PROBLEM REQUIREMENTS: Find how many lines of the records hold the string "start" and reply with only that total.

Items from a dataset:
*-*-*
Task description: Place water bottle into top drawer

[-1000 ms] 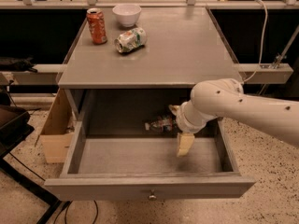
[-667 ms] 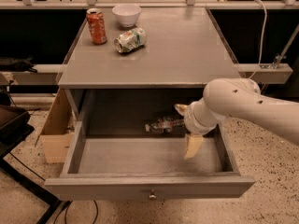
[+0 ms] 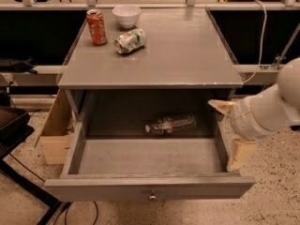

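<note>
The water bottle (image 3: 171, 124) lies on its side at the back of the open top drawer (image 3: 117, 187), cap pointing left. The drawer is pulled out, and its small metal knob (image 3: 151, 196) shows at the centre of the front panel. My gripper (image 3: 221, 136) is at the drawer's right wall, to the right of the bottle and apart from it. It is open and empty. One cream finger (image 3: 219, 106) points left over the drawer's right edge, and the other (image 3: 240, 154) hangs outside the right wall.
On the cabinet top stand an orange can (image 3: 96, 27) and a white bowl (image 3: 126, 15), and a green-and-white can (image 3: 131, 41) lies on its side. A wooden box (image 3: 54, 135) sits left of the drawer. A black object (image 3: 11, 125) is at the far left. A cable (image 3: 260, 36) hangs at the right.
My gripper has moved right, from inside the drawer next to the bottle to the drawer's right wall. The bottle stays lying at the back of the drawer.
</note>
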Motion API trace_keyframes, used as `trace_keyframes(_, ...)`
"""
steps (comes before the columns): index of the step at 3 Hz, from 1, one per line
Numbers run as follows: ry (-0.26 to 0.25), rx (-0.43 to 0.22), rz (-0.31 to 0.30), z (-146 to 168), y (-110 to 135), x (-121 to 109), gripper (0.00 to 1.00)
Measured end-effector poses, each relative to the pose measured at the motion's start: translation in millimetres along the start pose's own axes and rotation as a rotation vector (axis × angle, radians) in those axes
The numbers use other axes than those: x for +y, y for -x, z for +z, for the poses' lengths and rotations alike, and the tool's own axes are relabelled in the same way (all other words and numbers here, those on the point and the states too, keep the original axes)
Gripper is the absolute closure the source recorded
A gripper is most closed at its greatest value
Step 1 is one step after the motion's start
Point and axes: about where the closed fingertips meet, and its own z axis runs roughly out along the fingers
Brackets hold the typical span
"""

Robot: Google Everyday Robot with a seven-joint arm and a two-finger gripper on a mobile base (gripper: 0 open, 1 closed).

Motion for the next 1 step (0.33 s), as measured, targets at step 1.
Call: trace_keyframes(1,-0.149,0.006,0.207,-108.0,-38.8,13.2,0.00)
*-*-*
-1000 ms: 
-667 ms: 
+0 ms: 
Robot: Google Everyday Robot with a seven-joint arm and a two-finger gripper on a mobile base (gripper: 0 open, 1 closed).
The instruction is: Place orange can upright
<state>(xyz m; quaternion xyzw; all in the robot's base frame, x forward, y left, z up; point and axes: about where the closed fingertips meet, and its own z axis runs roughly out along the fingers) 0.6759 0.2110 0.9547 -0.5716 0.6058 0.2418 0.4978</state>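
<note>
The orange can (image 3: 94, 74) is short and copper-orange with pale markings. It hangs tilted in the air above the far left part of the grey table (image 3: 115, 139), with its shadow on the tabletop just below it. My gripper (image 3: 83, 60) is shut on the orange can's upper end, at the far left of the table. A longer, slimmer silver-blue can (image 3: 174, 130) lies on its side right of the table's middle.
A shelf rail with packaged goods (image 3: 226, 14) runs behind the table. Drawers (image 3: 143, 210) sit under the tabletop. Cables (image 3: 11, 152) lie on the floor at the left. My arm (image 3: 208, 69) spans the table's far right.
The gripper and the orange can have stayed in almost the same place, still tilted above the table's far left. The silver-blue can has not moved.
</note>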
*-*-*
FINISHED TASK: 2